Noninterest expense increased $231,000, or 5.1%, to $4.7 million for the three months ended December 31, 2015 as compared to $4.5 million for the three months ended December 31, 2014. The increase in noninterest expense is primarily the result of an increase in other expenses which included costs related to foreclosed real estate (primarily real estate taxes) as well as write-downs of several of the properties within foreclosed real estate based on pending sales or a decrease in the list price.  Salaries and employee benefits expenses also increased and were primarily due to the opening of a new branch in Kingston during the third quarter of fiscal 2015.  Service and data processing fees increased when comparing the three months ended December 31, 2015 and 2014 which was the result of an upgrade to a new online banking platform during the three months ended December 31, 2015.  Partially offsetting these increases was a decrease in legal and professional fees.  During the three months ended December 31, 2014, the Company incurred one-time legal and professional fees associated with the creation of its newly formed captive insurance subsidiary, Greene Risk Management, Inc.

INCOME TAXES

The provision for income taxes directly reflects the expected tax associated with the pre-tax income generated for the given period and certain regulatory requirements.  The effective tax rate was 23.2% and 23.1% for the six and three months ended December 31, 2015, compared to 27.5% and 27.1% for the six and three months ended December 31, 2014.  The effective tax rate has continued to decline as a result of increased income derived from tax exempt bonds and loans as well as continued loan growth within the Company’s real estate investment trust subsidiary.  Also contributing to the lower effective income tax rate is the tax benefits derived from the Company’s pooled captive insurance company, as premium income received by the pooled captive insurance company is exempt from income taxes.  The premiums paid to the pooled captive insurance company by the Company and its banking subsidiaries are tax deductible.

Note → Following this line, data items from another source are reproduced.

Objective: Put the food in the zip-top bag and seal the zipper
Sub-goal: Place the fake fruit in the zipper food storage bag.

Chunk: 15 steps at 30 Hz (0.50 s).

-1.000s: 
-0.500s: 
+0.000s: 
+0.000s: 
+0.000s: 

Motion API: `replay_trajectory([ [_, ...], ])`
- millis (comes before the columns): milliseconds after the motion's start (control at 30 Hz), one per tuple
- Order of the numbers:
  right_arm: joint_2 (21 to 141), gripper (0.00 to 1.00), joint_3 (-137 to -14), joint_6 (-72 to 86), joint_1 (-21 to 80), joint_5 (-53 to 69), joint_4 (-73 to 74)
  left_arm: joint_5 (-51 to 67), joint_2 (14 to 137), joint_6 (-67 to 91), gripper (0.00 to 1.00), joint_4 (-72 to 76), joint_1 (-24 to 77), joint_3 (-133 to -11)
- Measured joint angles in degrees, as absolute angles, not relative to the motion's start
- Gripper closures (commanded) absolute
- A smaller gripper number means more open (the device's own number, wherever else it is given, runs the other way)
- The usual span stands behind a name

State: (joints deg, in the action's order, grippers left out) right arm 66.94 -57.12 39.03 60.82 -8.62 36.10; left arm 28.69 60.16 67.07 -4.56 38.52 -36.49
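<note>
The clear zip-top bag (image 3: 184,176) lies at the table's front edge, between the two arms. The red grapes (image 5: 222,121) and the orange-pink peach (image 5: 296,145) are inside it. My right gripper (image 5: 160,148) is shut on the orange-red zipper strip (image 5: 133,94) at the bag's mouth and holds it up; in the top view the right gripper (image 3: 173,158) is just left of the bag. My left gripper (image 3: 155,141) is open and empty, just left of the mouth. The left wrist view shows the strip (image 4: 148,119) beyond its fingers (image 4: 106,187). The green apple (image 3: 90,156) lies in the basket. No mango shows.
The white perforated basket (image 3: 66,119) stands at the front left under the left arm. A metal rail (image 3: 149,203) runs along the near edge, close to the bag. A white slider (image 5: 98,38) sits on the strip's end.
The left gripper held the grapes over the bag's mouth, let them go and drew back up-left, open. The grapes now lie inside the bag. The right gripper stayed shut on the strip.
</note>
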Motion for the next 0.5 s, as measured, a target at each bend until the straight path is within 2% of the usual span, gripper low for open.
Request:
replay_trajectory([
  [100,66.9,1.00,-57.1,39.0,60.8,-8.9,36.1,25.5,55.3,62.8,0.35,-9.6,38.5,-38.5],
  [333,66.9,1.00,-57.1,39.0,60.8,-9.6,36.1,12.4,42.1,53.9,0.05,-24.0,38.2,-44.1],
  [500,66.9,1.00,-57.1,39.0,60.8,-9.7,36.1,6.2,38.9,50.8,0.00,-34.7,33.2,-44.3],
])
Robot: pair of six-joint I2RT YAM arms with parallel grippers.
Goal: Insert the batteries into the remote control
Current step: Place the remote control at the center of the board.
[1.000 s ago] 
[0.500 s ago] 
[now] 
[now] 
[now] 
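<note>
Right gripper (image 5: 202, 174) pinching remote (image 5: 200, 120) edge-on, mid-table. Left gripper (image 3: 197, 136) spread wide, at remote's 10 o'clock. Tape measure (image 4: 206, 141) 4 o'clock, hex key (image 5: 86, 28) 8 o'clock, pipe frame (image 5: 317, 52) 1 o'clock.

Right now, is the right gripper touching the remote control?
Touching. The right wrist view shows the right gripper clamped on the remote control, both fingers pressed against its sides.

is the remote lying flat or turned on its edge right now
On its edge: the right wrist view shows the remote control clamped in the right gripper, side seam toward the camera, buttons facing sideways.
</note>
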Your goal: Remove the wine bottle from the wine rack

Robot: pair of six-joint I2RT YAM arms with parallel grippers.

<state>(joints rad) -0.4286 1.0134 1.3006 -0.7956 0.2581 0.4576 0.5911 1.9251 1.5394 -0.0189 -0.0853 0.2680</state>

LIQUIDITY AND CAPITAL RESOURCES

Market risk is the risk of loss in a financial instrument arising from adverse changes in market rates or prices such as interest rates, foreign currency exchange rates, commodity prices, and equity prices.  Greene County Bancorp, Inc.’s most significant form of market risk is interest rate risk since the majority of Greene County Bancorp, Inc.’s assets and liabilities are sensitive to changes in interest rates.  Greene County Bancorp, Inc.’s primary sources of funds are deposits and proceeds from principal and interest payments on loans, mortgage-backed securities and debt securities, with lines of credit available through the Federal Home Loan Bank and Atlantic Central Bankers Bank as needed.  While maturities and scheduled amortization of loans and securities are predictable sources of funds, deposit outflows, mortgage prepayments, and lending activities are greatly influenced by general interest rates, economic conditions and competition.
The Bank of Greene County’s unfunded loan commitments are as follows at December 31, 2015:

(In thousands)
2015
Residential real estate loan commitments
$
3,187
Construction and land loan commitments
14,567
Commercial real estate loan commitments
17,786
Home equity available lines of credit
8,307
Consumer overdraft available lines of credit
696
Commercial loan available lines of credit
22,874
Commercial loan commitments
590
Total commitments
$
68,007

Greene County Bancorp, Inc. anticipates that it will have sufficient funds available to meet current loan commitments based on the level of cash and cash equivalents as well as the available-for-sale investment portfolio and borrowing capacity.

The Bank of Greene County and Greene County Commercial Bank met all applicable regulatory capital requirements at December 31, 2015 and June 30, 2015.  Consolidated shareholders’ equity represented 8.9% of total assets at December 31, 2015 and 9.1% of total assets of June 30, 2015.

Item 3. Quantitative and Qualitative Disclosures About Market Risk

Not applicable to smaller reporting companies.

Item 4. Controls and Procedures

Under the supervision and with the participation of the Company's management, including its Chief Executive Officer and Chief Financial Officer, the Company evaluated the effectiveness of the design and operation of its disclosure controls and procedures (as defined in Rule 13a-15(e) and 15d-15(e) under the  Exchange Act) as of the end of the period covered by this report. Based upon that evaluation, the Chief Executive Officer and Chief Financial Officer concluded that, as of the end of the period covered by this report, the Company's disclosure controls and procedures were effective to ensure that information required to be disclosed in the reports that the Company files or submits under the Exchange Act is recorded, processed, summarized and reported within the time periods specified in the Securities and Exchange Commission's rules and forms and in timely altering them to material information relating to the Company (or its consolidated subsidiaries) required to be filed in its periodic SEC filings.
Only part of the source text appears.